• **ASSIGNMENT**: The whole listing below must be printed again exactly, images excluded.
=== DATA SUPPLIED ===
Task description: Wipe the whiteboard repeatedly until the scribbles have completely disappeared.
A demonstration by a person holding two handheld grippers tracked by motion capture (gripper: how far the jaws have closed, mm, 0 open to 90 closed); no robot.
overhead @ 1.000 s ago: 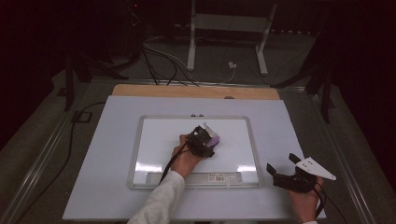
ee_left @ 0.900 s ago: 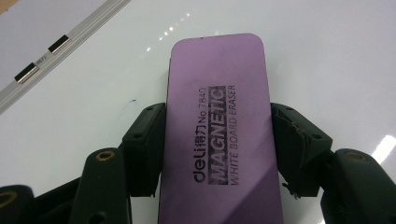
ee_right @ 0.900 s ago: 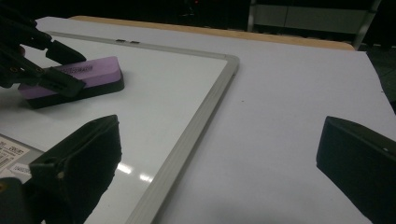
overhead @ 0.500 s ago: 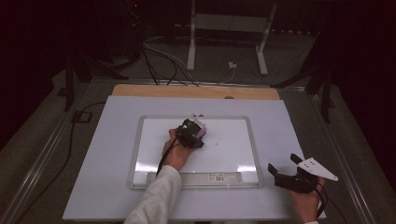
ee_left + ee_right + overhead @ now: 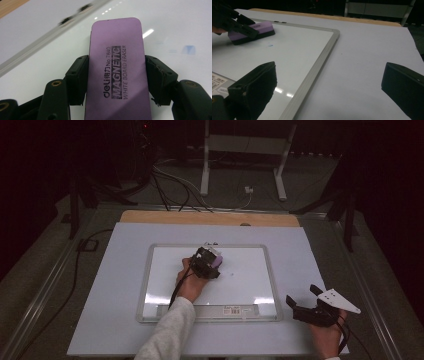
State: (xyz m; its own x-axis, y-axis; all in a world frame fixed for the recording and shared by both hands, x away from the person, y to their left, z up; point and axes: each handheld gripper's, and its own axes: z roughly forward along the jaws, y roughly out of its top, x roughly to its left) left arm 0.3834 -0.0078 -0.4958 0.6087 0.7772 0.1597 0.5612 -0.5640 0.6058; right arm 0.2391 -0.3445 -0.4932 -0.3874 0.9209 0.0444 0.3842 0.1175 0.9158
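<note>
Eraser flat on whiteboard near its far edge, long axis running out ahead of left tongs, clamped across its width between both jaws. Right tongs wide, near bench's near right corner.

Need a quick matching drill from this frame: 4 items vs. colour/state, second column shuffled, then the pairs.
1. eraser
2. left gripper
3. right gripper
4. whiteboard

A. open, holding nothing, off the board
B. purple top, lettered
C. white, silver-framed, small blue mark
D. shut on the eraser, over the board

Pairs: 1-B, 2-D, 3-A, 4-C
</note>
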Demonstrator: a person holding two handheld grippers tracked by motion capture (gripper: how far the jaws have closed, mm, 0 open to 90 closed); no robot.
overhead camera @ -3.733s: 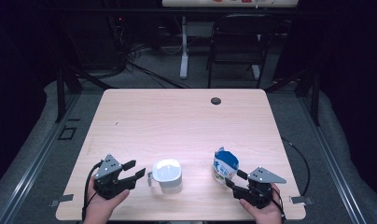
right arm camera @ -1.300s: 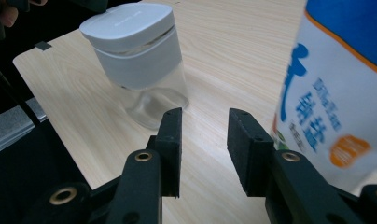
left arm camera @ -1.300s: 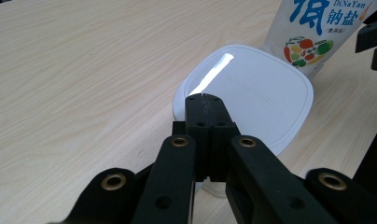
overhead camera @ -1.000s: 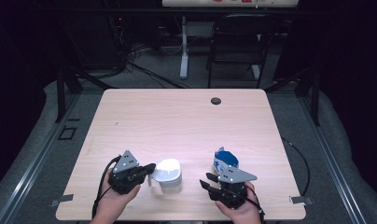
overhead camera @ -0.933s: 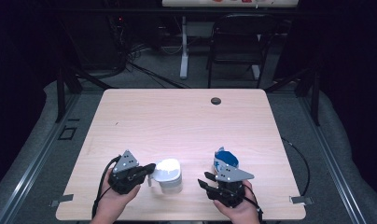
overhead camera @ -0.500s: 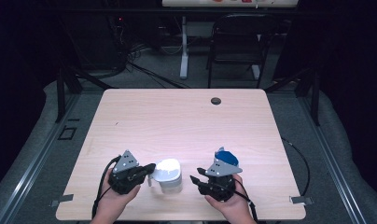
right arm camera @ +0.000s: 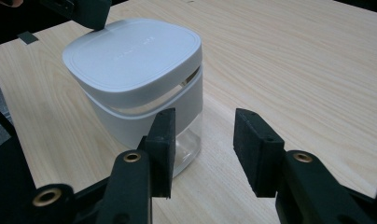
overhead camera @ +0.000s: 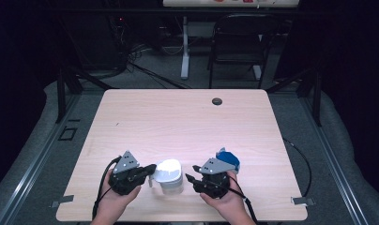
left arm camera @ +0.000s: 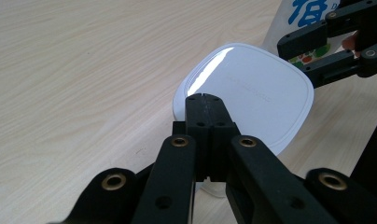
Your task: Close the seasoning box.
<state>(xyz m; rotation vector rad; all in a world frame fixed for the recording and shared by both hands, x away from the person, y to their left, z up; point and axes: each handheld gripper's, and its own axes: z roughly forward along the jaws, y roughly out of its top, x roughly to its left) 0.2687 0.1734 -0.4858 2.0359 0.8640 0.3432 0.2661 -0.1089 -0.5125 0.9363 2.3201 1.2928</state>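
Observation:
A white container with a rounded square lid and a clear lower body stands near the table's front edge. My left gripper is shut, its tips lying on the lid's near edge; that same gripper touches the lid's far corner in the right gripper view. The lid sits slightly raised on one side. My right gripper is open just right of the container, with nothing between its jaws. In the high view the right gripper points left at the container.
A white packet with a blue top stands behind my right hand; its blue print shows past the right gripper. A dark grommet sits at the table's far edge. A chair stands beyond the table.
My left gripper moved right onto the container's lid and has held there. My right gripper slid left from beside the blue-topped packet toward the container.

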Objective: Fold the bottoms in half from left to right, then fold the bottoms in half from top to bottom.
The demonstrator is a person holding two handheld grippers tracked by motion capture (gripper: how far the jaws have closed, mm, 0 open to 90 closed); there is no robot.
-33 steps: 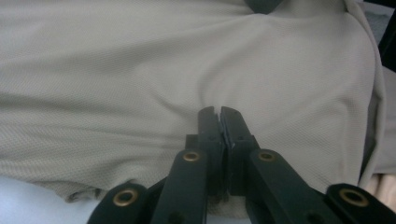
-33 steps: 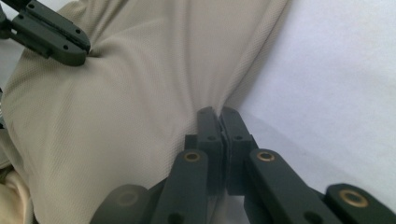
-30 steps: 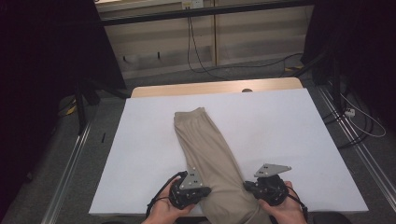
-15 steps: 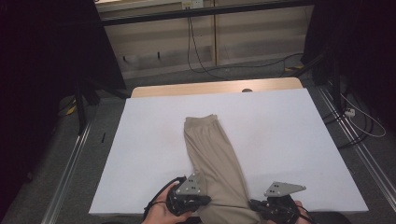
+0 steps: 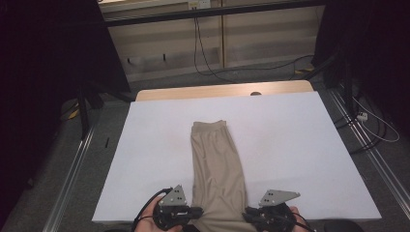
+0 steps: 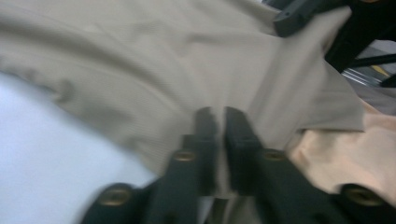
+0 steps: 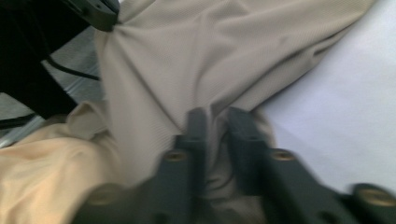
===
• **RESULT OF THIS EXERCISE**:
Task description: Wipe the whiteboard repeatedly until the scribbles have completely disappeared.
A demonstration by a person holding two handheld grippers tracked by motion capture (gripper: how far the jaws have closed, mm, 0 open to 90 closed); no robot.
overhead @ 1.000 s ago: 
ee_left @ 0.900 s ago: 
ee_right @ 0.900 s ago: 
overhead @ 0.500 s ago: 
ee_left + ee_right + overhead @ now: 
State: (xyz m; its own x-axis, y-axis; all in a world frame fixed for the recording and shared by both hands, x away from the person, y to their left, z up; point and axes: each handheld gripper's, and its own axes: z roughly forward along the jaws, y roughly out of its top, x roughly to its left) left arm 0.3834 -0.0078 -0.4958 0.6087 0.7772 0.1597 0.5612 -0.5640 0.6058; right arm 0.2391 -0.3445 -0.4932 -0.3874 0.9209 0.0444 0.3842 0.1175 0.9158
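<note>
Eraser flat on whiteboard near its far edge, long axis running out ahead of left tongs, clamped across its width between both jaws. Right tongs wide, near bench's near right corner.

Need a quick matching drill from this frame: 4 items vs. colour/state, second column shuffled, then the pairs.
1. eraser
2. left gripper
3. right gripper
4. whiteboard

A. open, holding nothing, off the board
B. purple top, lettered
C. white, silver-framed, small blue mark
D. shut on the eraser, over the board

Pairs: 1-B, 2-D, 3-A, 4-C
</note>
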Demonstrator: a person holding two handheld grippers tracked by motion capture (gripper: how far the jaws have closed, mm, 0 open to 90 closed); no robot.
overhead camera @ -3.733s: 
right arm camera @ -1.300s: 
left arm camera @ -1.300s: 
overhead camera @ -1.000s: 
overhead camera @ -0.933s: 
overhead camera @ -0.500s: 
right arm camera @ +0.000s: 
overhead camera @ +0.000s: 
left arm camera @ +0.000s: 
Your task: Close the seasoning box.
<state>(xyz m; rotation vector rad; all in a world frame fixed for the recording and shared by both hands, x away from the person, y to their left, z up; point and axes: each handheld gripper's, and its own axes: z roughly forward along the jaws, y roughly out of its top, x roughly to its left) 0.2687 0.1734 -0.4858 2.0359 0.8640 0.3432 0.2661 -0.1089 -0.5125 0.9363 2.3201 1.2928</state>
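Observation:
A white container with a rounded square lid and a clear lower body stands near the table's front edge. My left gripper is shut, its tips lying on the lid's near edge; that same gripper touches the lid's far corner in the right gripper view. The lid sits slightly raised on one side. My right gripper is open just right of the container, with nothing between its jaws. In the high view the right gripper points left at the container.
A white packet with a blue top stands behind my right hand; its blue print shows past the right gripper. A dark grommet sits at the table's far edge. A chair stands beyond the table.
My left gripper moved right onto the container's lid and has held there. My right gripper slid left from beside the blue-topped packet toward the container.
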
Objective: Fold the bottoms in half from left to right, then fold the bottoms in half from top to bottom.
The demonstrator is a person holding two handheld grippers tracked by motion capture (gripper: how far the jaws have closed, mm, 0 open to 90 closed); there is no robot.
-33 steps: 
-33 steps: 
-30 steps: 
-15 steps: 
+0 steps: 
+0 steps: 
+0 steps: 

This is the complete answer.